# PROBLEM STATEMENT
Return each record word for word, keeping none of its pictures.

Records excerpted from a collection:
*-*-*
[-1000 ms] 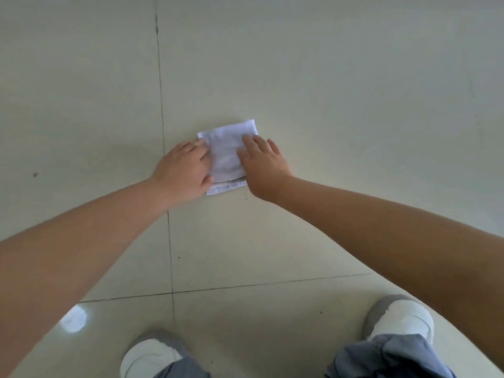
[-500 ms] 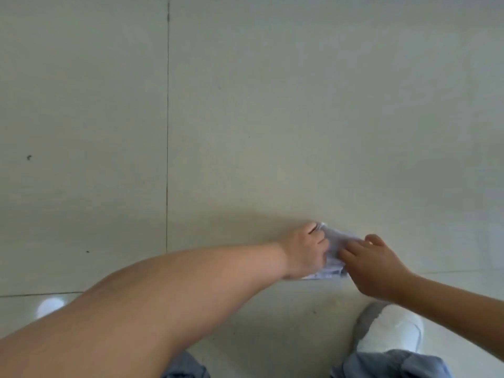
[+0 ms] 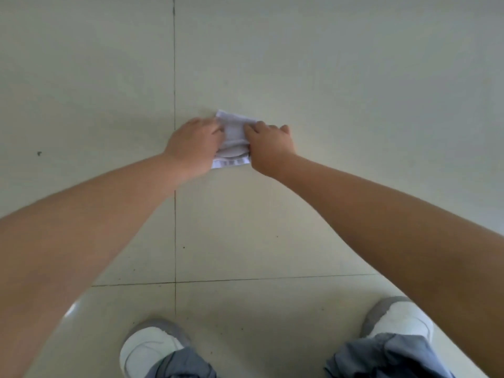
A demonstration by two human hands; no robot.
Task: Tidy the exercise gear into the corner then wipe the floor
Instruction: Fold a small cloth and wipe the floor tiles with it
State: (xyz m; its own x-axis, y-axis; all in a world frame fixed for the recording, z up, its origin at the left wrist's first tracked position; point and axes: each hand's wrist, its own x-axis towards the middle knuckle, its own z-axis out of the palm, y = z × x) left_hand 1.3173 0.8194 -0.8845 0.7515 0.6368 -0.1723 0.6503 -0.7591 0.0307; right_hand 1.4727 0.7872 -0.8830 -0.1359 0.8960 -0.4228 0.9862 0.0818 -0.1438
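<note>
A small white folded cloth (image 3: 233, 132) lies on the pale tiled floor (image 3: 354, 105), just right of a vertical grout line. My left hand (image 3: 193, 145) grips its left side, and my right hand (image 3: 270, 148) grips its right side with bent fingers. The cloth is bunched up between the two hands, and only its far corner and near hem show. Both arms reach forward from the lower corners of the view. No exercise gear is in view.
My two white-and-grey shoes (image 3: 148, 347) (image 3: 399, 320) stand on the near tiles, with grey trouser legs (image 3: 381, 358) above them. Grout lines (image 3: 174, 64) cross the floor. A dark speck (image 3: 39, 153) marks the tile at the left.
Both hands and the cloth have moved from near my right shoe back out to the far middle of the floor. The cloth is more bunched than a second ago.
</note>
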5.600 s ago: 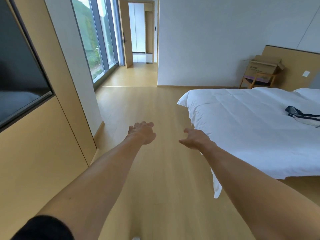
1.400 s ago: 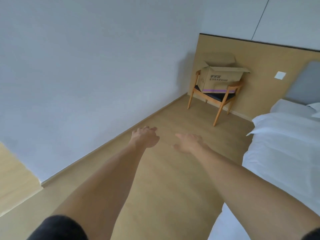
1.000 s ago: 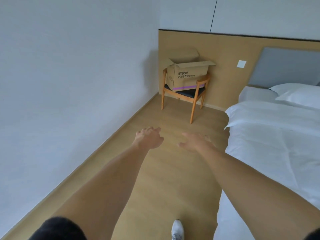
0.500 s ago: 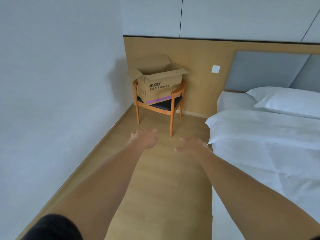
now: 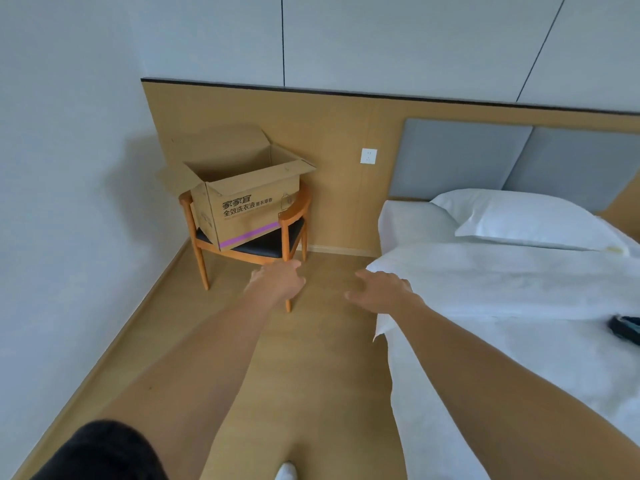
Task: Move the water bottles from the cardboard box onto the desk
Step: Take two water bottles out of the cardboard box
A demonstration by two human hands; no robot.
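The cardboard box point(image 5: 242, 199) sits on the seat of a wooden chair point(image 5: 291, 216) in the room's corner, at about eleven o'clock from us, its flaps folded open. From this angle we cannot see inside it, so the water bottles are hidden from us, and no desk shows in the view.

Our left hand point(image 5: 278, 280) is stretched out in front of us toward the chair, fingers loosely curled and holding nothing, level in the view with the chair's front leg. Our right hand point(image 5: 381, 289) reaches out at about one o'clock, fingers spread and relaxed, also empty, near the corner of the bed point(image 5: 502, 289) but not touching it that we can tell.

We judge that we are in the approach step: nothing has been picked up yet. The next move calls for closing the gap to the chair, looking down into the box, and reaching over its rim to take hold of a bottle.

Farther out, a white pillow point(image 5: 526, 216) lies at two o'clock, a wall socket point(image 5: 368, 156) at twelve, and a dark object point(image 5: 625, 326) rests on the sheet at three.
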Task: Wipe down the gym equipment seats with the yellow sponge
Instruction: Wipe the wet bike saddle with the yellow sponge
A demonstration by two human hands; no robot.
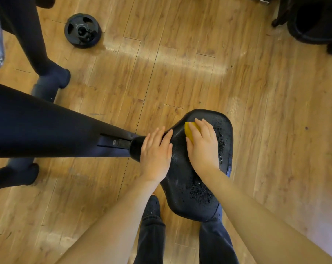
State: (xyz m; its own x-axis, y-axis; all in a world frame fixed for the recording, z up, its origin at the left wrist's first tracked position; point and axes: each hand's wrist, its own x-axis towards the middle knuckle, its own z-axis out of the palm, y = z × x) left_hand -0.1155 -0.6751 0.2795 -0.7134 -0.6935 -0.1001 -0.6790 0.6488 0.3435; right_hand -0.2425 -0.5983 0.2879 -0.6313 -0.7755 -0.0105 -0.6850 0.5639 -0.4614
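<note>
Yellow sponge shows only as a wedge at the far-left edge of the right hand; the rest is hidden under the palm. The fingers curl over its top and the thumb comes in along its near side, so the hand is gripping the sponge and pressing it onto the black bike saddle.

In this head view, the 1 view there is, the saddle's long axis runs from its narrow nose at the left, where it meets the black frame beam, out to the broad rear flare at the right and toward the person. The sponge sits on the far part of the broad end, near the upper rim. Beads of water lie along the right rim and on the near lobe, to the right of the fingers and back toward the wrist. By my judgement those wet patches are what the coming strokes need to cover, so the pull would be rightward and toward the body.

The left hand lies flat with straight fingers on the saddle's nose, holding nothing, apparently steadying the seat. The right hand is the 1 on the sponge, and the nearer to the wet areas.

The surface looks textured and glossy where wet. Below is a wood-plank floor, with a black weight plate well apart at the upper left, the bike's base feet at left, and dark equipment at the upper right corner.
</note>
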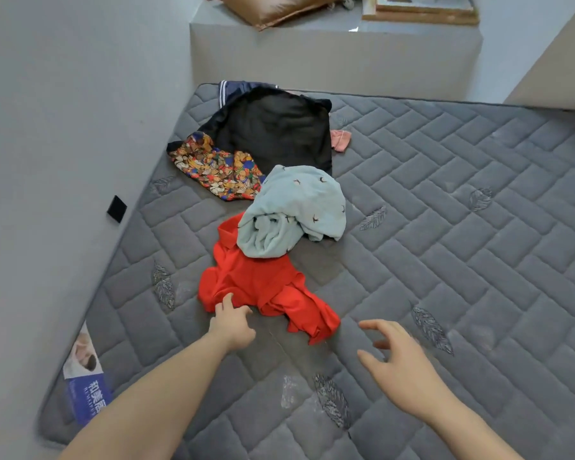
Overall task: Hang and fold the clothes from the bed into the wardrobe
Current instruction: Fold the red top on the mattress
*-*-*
# SOLUTION BELOW
[-1000 ms] 
[-500 ms] 
[+0 ms] 
A demonstration by two human hands; no robot.
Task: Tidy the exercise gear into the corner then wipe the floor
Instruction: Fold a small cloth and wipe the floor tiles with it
State: (xyz m; its own x-axis, y-axis; all in a world frame fixed for the recording, z up, its origin at the left wrist's first tracked position; point and axes: each hand's wrist, its own x-axis towards the middle knuckle, its own z-axis out of the palm, y = z × x) left_hand 1.3173 0.8194 -0.8845 0.7515 0.6368 -0.1723 0.6503 -0.7591 0.0307; right_hand 1.4727 0.7872 -0.8830 -0.1359 0.8960 -0.4228 0.9862 0.0818 -0.1438
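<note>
A small white folded cloth (image 3: 233, 132) lies on the pale tiled floor (image 3: 354, 105), just right of a vertical grout line. My left hand (image 3: 193, 145) grips its left side, and my right hand (image 3: 270, 148) grips its right side with bent fingers. The cloth is bunched up between the two hands, and only its far corner and near hem show. Both arms reach forward from the lower corners of the view. No exercise gear is in view.
My two white-and-grey shoes (image 3: 148, 347) (image 3: 399, 320) stand on the near tiles, with grey trouser legs (image 3: 381, 358) above them. Grout lines (image 3: 174, 64) cross the floor. A dark speck (image 3: 39, 153) marks the tile at the left.
Both hands and the cloth have moved from near my right shoe back out to the far middle of the floor. The cloth is more bunched than a second ago.
</note>
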5.600 s ago: 
1.400 s ago: 
1.000 s ago: 
0.500 s ago: 
now: 
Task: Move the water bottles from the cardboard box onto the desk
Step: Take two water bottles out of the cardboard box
A demonstration by two human hands; no robot.
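The cardboard box point(image 5: 242, 199) sits on the seat of a wooden chair point(image 5: 291, 216) in the room's corner, at about eleven o'clock from us, its flaps folded open. From this angle we cannot see inside it, so the water bottles are hidden from us, and no desk shows in the view.

Our left hand point(image 5: 278, 280) is stretched out in front of us toward the chair, fingers loosely curled and holding nothing, level in the view with the chair's front leg. Our right hand point(image 5: 381, 289) reaches out at about one o'clock, fingers spread and relaxed, also empty, near the corner of the bed point(image 5: 502, 289) but not touching it that we can tell.

We judge that we are in the approach step: nothing has been picked up yet. The next move calls for closing the gap to the chair, looking down into the box, and reaching over its rim to take hold of a bottle.

Farther out, a white pillow point(image 5: 526, 216) lies at two o'clock, a wall socket point(image 5: 368, 156) at twelve, and a dark object point(image 5: 625, 326) rests on the sheet at three.
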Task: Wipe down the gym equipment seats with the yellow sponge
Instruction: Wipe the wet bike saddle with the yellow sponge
A demonstration by two human hands; no robot.
State: (xyz m; its own x-axis, y-axis; all in a world frame fixed for the recording, z up, its origin at the left wrist's first tracked position; point and axes: each hand's wrist, its own x-axis towards the middle knuckle, its own z-axis out of the palm, y = z × x) left_hand -0.1155 -0.6751 0.2795 -0.7134 -0.6935 -0.1001 -0.6790 0.6488 0.3435; right_hand -0.2425 -0.5983 0.2879 -0.6313 -0.7755 -0.0105 -0.6850 0.5639 -0.4614
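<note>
Yellow sponge shows only as a wedge at the far-left edge of the right hand; the rest is hidden under the palm. The fingers curl over its top and the thumb comes in along its near side, so the hand is gripping the sponge and pressing it onto the black bike saddle.

In this head view, the 1 view there is, the saddle's long axis runs from its narrow nose at the left, where it meets the black frame beam, out to the broad rear flare at the right and toward the person. The sponge sits on the far part of the broad end, near the upper rim. Beads of water lie along the right rim and on the near lobe, to the right of the fingers and back toward the wrist. By my judgement those wet patches are what the coming strokes need to cover, so the pull would be rightward and toward the body.

The left hand lies flat with straight fingers on the saddle's nose, holding nothing, apparently steadying the seat. The right hand is the 1 on the sponge, and the nearer to the wet areas.

The surface looks textured and glossy where wet. Below is a wood-plank floor, with a black weight plate well apart at the upper left, the bike's base feet at left, and dark equipment at the upper right corner.
</note>
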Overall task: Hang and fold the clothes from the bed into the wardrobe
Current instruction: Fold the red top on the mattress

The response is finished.